Exchange Traded Funds
Exchange Traded Funds (ETFs) are a group of passive index funds that trade on an exchange like an individual stock. At the time of writing there are 162 ETFs with $220 billion in assets under management trading on U.S. exchanges.
ETFs hold a basket of securities that mimic the results of various indices including broad stock and bond market, industry sectors, and international securities. New niche funds are being created regularly. Recent introductions include gold and China funds, and there are rumors that a silver ETF will soon be available.
The most popular ETF is the NASDAQ 100 Tracking Stock (QQQQ) trading 50 million shares a day on the NASDAQ Stock Market. The volume leaders on the American Stock Exchange are the SPDRS (SPY) tracking the S&P 500 trading 25 million shares per day, the Energy SPDR (XLE), Japan iShares (EWJ), Russell 2000 iShares (IWM), and the Financial SPDR (XLF).

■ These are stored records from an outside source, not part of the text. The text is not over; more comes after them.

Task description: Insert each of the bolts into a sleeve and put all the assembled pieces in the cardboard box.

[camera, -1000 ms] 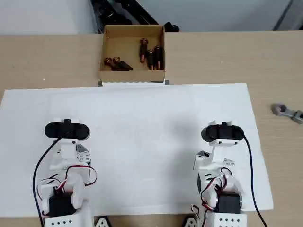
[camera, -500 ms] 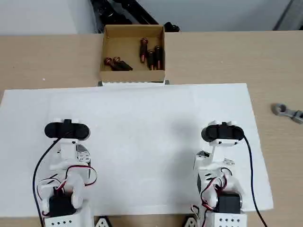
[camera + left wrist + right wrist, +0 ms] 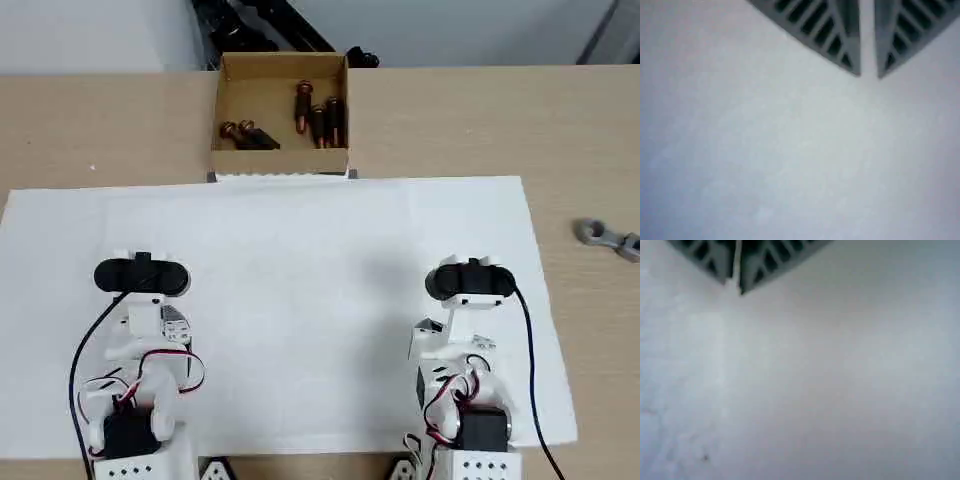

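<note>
High view: the bolt-and-sleeve pieces (image 3: 320, 115) lie inside the cardboard box (image 3: 283, 160), so the job looks done, likely why left gripper (image 3: 868, 75) and right gripper (image 3: 735, 286) rest clenched, empty, over the white sheet (image 3: 300, 260).

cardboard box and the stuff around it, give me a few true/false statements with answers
1. The brown cardboard box holds copper-coloured bolt pieces. True.
2. The box stands in the middle of the white paper sheet. False: it stands on the light wooden table, at the sheet's far edge.
3. The grey metal wrench lies inside the box. False: it lies on the table beside the sheet.
4. The left gripper is shut on a bolt. False: it is shut with nothing in it, over the sheet.
5. The right gripper is shut with nothing in it. True.
</note>
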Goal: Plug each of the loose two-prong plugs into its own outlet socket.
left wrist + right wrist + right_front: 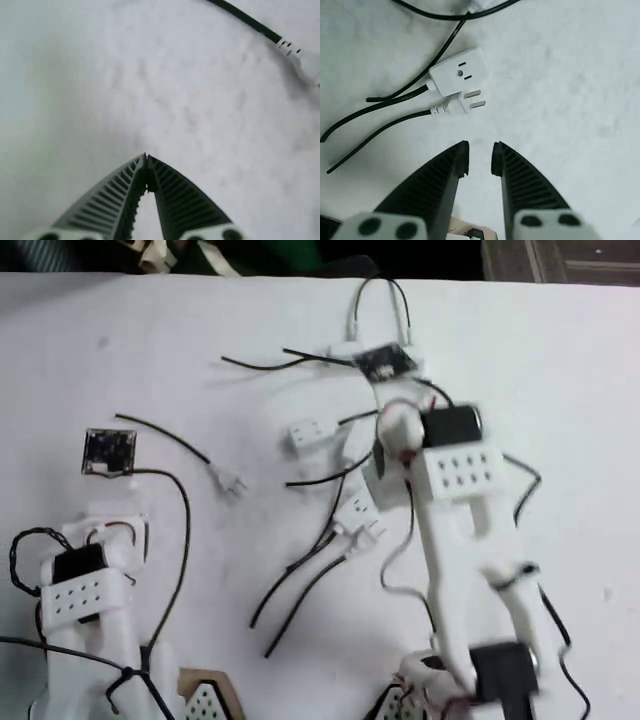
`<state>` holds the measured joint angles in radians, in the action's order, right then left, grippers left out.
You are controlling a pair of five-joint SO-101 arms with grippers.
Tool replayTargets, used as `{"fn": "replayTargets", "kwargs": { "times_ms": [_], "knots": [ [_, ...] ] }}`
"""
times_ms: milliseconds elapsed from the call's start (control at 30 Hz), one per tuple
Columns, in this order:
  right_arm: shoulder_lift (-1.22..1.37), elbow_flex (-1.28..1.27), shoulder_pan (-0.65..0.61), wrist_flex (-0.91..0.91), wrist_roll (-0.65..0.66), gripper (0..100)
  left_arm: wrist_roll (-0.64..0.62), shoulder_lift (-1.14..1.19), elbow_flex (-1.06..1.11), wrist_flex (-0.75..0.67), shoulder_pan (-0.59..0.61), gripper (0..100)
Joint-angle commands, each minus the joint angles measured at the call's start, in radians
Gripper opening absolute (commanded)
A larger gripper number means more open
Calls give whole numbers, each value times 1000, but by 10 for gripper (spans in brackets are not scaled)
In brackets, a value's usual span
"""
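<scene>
The right jaws are standing a little open, holding nothing, over the desk (580,75) near an outlet socket (459,72). A two-prong plug (457,106) is lying flat just beside that socket, not inserted, with its prongs pointing away from its black cable (420,115). The left jaws are closing fully, with the tips touching and gripping nothing. Another plug (300,54) is lying well apart from them.

A white table (560,360) lies under soft, even light. Beyond its far edge the room is dark, with a grey panel (560,260) past one far corner.
</scene>
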<state>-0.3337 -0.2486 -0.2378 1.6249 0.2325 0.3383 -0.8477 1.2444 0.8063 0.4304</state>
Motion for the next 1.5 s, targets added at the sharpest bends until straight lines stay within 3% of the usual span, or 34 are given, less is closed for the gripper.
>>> {"fn": "replayTargets", "kwargs": {
  "times_ms": [0,67,233,467,667,900,1200,1467],
  "knots": [
    [-162,-190,-10,-131,12,80,9,-22,-5,-9,-10,27],
    [-217,-315,-24,-205,101,81,9,-24,0,-12,-12,27],
    [-309,-557,-99,-312,462,81,9,-24,2,-12,-12,27],
    [-326,-721,-151,-475,758,81,9,-24,3,-12,-12,27],
    [-325,-738,-225,-547,783,81,9,-24,3,-12,-12,27],
    [-282,-733,-325,-549,707,81,9,-24,3,-14,-12,27],
    [30,-683,-312,-720,709,81,9,-24,5,-14,-12,27],
    [213,-586,-170,-723,783,77,11,-24,5,-14,-12,27]
  ]
}}
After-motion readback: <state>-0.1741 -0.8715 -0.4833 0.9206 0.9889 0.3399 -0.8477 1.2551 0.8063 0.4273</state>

ETFs are widely used by institutional and individual investors as a tool for diversification, risk reduction, hedging, and an efficient way to acquire a basket of securities providing partial ownership in all holdings with only a single commission and small administration fees. ETFs are also transparent, meaning that investors know at all times what securities they are invested in.
There are now also options and futures contracts trading on of ETFs. The Chicago Board Options Exchange (CBOE) lists 43 options on ETFs, while the Chicago Mercantile Exchange (CME) offers futures contracts on the S&P 500 Depository Receipts, NASDAQ 100 Tracking Stock, and Russell 2000 Index Fund. And One Chicago, a joint venture between the CBOE, CME, and Chicago Board of Trade (CBOT), offers an electronically traded futures contract on the DIAMONDS Dow Jones Industrial Average ETF.

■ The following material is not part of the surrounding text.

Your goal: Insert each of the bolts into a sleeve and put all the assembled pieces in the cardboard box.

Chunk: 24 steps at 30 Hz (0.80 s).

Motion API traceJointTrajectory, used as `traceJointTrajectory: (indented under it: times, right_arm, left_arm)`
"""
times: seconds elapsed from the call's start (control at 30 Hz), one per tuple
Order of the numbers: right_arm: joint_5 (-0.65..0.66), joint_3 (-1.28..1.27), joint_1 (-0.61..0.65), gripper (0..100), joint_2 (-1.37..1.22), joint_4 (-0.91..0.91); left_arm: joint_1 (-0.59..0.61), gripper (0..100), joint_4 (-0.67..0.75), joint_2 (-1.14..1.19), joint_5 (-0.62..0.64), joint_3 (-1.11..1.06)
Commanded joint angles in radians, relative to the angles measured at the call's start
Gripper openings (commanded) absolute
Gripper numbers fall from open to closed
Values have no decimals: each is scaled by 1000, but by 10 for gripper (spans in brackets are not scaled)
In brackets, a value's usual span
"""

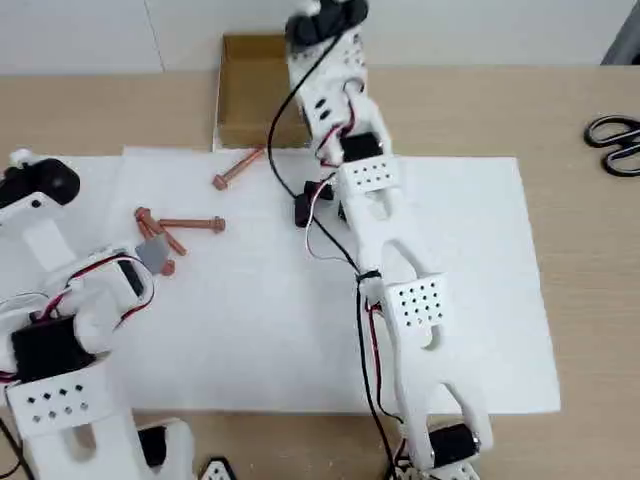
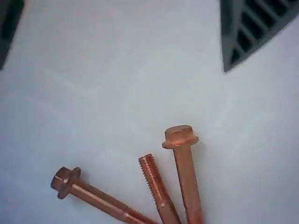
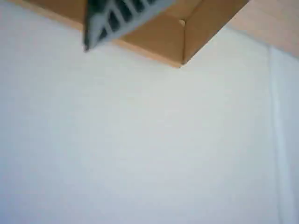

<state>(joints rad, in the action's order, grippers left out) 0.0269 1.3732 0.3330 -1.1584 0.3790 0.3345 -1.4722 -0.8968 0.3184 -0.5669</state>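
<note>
The work looks to be at its opening step, picking up a bolt: none is held and the box shows nothing inside. I cannot pick out any sleeves.

The left claw hangs over a cluster of three bolts on the white sheet. Its jaws are spread wide with nothing between them, as its wrist view shows. The right claw is up at the box, by its near corner. I cannot tell how far open it is, or whether it holds anything.

All the bolts lie flat, with their long axes along the sheet. In the cluster, one bolt runs nearly across the sheet with its head away from the left arm. The other two cross close under the claw. In the left wrist view, two bolts show their heads and the middle one shows its threaded tip, all fanned close together. A fourth bolt lies apart, near the box, on a slant with its tip toward the box.

The next move probably calls for lowering the left claw with its jaws set across one shaft. The outer bolt would be the best choice, so the neighbours are not pinched too.
</note>
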Motion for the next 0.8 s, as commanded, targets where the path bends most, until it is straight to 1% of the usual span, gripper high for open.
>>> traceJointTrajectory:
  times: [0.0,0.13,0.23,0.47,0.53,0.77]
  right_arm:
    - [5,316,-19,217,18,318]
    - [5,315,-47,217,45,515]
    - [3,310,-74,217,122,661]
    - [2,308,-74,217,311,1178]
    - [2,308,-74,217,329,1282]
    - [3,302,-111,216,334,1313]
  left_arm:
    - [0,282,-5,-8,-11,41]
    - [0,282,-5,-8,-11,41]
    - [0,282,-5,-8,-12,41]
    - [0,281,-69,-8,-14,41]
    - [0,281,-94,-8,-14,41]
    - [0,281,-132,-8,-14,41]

There are also a number of web sites offering information on Exchange Traded Funds. Check out Amex.com, Yahoo! Finance’s ETF Center, ETFConnect, or ETFera.com. Meanwhile, investment research firm Morningstar compares the fair value estimates to market prices of exchange traded funds holdings to determine whether a fund is over or undervalued.
Exchange Traded Fund’s low costs, liquidity, and diversification make them an excellent alternative to mutual funds, broad based index investments, and individual stocks in niche sectors.
Mark Mahorney is a freelance financial writer. Mark inks The Market Speculator newsletter. You can also read his scrawls, scribbles, rambles, and rants on the markets and whatever other ilk gets his ire at BlogginWallStreet.com and Marketblog.com.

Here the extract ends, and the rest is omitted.